Somewhat interesting to this, I have amanda doing a verify phase too.  During 
the verify phase (and while I was waiting for gmail to transmit this message, 
it took 30 minutes before it showed up on the list) I noted that when 
amrestore fired up, it, and its child tar were only taking about 20% of the 
cpu between them, and that /dev/hdd was showing a pretty steady 55 to 
75MB/sec being read.  As to what this tells us, I'm not going to hazard a 
guess because it wouldn't, this time of the night here in WV, USA, even be a 
SWAG.  Its coming up on 2am and the toothpicks holding my eyes open are 
sagging badly, making creaking noises even.

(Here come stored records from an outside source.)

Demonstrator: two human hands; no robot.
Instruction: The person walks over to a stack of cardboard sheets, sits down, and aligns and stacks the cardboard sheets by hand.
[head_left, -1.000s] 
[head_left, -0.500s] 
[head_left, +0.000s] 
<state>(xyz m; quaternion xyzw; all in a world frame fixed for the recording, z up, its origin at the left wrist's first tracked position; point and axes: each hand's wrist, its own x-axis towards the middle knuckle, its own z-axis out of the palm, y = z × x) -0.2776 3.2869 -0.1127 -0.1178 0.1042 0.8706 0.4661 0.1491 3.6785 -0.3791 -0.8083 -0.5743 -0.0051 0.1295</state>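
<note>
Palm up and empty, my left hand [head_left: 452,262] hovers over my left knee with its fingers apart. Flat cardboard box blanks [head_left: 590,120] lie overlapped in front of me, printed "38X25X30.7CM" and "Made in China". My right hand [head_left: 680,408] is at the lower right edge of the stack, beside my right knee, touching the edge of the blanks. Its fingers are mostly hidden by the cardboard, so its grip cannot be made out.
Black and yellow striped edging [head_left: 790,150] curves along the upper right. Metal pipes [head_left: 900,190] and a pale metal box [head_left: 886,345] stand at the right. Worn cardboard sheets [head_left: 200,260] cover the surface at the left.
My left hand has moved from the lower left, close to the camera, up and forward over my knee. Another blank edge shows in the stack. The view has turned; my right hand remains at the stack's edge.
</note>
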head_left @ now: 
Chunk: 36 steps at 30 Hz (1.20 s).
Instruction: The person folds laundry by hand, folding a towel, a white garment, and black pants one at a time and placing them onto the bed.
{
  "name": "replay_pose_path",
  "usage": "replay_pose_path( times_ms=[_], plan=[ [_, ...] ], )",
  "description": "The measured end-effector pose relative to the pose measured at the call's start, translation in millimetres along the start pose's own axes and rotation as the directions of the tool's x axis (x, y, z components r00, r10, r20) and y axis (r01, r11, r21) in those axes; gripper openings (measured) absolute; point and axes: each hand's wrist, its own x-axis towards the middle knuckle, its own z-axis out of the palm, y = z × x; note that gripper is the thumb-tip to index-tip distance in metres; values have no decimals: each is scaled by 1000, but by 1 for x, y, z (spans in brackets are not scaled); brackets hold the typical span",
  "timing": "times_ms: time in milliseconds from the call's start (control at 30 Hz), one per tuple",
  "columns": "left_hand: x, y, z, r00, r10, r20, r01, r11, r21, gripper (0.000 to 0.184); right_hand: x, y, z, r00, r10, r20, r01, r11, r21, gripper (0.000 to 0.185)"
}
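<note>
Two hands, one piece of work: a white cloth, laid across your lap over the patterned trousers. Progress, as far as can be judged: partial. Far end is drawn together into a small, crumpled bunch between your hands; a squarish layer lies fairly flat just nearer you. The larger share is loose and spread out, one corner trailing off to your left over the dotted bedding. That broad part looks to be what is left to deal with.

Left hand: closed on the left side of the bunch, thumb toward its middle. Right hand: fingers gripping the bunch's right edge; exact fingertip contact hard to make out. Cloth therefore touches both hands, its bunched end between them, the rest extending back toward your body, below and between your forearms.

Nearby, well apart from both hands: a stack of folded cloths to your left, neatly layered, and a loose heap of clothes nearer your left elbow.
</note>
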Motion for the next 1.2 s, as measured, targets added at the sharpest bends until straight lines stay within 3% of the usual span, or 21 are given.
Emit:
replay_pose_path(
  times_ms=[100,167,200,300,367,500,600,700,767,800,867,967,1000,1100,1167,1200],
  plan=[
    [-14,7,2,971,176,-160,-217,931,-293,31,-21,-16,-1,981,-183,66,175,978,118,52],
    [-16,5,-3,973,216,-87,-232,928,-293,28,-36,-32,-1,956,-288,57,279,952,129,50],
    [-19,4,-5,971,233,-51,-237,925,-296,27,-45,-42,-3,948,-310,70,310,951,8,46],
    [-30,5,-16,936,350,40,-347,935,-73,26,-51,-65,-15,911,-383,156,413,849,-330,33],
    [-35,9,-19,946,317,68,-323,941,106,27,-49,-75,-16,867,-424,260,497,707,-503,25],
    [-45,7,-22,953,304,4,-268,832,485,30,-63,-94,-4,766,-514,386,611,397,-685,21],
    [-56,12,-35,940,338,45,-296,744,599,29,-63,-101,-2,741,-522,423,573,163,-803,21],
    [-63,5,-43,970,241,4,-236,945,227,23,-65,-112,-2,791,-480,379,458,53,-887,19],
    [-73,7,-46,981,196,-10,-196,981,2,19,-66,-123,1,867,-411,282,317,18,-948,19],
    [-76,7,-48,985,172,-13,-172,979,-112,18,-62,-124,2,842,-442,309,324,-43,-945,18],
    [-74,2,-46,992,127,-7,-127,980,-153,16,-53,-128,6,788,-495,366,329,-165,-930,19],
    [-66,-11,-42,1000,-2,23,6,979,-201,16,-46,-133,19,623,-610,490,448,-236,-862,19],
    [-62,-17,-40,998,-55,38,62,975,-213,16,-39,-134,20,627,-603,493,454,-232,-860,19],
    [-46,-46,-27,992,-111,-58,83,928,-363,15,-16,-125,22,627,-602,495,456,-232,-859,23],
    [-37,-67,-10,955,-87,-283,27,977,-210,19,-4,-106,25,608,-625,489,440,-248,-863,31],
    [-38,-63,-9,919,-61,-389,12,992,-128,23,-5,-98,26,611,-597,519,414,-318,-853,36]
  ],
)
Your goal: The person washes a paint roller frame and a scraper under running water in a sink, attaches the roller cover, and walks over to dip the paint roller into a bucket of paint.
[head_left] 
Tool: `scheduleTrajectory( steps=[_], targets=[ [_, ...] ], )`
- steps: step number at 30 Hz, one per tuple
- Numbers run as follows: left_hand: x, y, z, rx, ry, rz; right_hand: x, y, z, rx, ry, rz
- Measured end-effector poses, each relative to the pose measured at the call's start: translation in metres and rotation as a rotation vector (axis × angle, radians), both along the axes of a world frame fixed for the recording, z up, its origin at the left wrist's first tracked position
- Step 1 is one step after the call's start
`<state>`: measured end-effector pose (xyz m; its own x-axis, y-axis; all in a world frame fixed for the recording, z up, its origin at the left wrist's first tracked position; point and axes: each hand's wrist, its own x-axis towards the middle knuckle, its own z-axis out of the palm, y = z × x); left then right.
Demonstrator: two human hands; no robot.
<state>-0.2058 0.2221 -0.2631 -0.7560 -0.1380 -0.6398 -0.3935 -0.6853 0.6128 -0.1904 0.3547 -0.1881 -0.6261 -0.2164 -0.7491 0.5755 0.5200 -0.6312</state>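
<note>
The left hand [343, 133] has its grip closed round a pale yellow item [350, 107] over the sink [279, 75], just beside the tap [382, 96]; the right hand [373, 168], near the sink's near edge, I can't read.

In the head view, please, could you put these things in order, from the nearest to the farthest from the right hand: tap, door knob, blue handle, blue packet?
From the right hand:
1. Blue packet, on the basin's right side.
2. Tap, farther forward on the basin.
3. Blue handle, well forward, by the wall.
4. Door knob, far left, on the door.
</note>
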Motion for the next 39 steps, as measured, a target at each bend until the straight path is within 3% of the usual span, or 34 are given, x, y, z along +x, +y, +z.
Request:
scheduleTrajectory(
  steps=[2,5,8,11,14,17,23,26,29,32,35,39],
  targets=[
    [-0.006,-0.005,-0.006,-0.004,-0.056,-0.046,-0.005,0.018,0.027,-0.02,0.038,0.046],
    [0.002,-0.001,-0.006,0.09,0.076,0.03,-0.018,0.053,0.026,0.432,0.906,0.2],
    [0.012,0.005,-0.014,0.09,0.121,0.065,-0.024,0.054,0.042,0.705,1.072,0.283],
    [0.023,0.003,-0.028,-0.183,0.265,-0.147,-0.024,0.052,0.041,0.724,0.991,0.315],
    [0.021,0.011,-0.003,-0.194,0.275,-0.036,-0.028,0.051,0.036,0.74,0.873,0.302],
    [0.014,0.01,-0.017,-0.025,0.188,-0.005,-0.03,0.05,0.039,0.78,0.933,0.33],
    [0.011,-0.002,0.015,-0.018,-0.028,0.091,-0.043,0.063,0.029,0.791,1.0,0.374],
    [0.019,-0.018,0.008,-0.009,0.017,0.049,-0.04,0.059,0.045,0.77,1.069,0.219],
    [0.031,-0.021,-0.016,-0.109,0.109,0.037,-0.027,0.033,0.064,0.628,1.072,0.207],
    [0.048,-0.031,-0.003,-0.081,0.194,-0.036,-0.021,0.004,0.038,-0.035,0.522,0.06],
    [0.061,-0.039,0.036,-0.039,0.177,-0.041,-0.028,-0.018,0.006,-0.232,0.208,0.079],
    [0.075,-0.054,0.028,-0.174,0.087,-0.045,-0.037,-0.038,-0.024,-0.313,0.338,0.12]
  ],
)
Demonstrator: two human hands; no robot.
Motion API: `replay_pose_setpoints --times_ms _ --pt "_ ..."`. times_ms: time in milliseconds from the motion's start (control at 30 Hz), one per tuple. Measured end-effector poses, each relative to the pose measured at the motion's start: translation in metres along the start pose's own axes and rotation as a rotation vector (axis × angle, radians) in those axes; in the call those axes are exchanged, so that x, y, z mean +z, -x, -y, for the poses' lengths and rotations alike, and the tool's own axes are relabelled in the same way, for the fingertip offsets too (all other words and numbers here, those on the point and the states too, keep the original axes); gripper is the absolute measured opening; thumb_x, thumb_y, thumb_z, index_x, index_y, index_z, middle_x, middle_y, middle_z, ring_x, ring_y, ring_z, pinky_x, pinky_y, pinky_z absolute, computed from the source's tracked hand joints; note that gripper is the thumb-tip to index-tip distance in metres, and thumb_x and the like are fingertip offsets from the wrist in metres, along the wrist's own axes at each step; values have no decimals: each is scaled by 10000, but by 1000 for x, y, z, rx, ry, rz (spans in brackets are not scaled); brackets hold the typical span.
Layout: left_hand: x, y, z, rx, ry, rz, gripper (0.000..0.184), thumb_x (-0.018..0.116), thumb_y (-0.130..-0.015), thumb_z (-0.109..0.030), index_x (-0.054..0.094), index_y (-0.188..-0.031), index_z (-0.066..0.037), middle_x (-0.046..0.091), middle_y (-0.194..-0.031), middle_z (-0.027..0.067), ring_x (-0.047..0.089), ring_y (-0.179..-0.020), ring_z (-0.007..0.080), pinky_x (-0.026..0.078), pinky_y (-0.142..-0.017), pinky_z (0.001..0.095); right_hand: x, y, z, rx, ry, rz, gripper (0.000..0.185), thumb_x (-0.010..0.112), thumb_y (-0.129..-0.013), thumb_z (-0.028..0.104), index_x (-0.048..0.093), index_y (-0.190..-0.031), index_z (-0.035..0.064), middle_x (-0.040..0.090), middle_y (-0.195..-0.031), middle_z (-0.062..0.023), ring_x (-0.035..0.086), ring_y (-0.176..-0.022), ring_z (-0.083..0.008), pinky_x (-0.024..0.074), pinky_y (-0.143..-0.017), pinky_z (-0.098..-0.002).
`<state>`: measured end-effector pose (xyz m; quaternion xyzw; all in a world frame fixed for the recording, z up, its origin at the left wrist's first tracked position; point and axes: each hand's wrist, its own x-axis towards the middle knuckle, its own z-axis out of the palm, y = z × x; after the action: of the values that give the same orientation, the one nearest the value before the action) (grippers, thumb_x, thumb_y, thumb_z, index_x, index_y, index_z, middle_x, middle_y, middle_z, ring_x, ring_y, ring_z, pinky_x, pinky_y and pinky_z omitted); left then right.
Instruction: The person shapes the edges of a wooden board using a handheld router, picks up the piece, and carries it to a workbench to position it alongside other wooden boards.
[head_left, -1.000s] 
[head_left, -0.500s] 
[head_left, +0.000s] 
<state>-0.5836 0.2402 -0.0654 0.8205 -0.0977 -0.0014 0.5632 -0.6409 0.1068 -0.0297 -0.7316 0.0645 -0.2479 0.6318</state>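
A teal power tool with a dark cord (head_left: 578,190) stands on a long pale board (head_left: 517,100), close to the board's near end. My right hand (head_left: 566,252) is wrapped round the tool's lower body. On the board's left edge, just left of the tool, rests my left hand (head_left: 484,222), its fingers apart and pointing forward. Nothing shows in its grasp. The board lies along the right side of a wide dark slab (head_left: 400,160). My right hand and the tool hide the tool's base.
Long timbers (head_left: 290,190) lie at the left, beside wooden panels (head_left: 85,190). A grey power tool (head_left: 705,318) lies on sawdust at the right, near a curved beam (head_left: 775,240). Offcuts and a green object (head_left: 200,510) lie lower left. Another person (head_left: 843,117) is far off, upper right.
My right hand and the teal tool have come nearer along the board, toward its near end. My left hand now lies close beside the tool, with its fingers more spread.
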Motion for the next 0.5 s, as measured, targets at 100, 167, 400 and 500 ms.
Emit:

>Have you tried previous version with the fair-fork patch ? It might be
> possible that your workload is sensible to the fork()'s child getting much
> CPU upon startup.

Willy, I think that patch went by, and was followed by the v2-rc2 so fast that 
I never got a chance to try it with the v2-rc0 framework.  So I believe the 
answer there is probably no.  I never saw a problem with the v2-rc0, but Ingo 
shot me a message about it without enough detail that I could have tested for 
it.

FWIW, I've been using the CFQ I/O scheduler for quite a while, is it time I 
gave the AS or Deadline versions another check?  They are all built in but I 
don't know how to change the default on the fly, or even if it can be done.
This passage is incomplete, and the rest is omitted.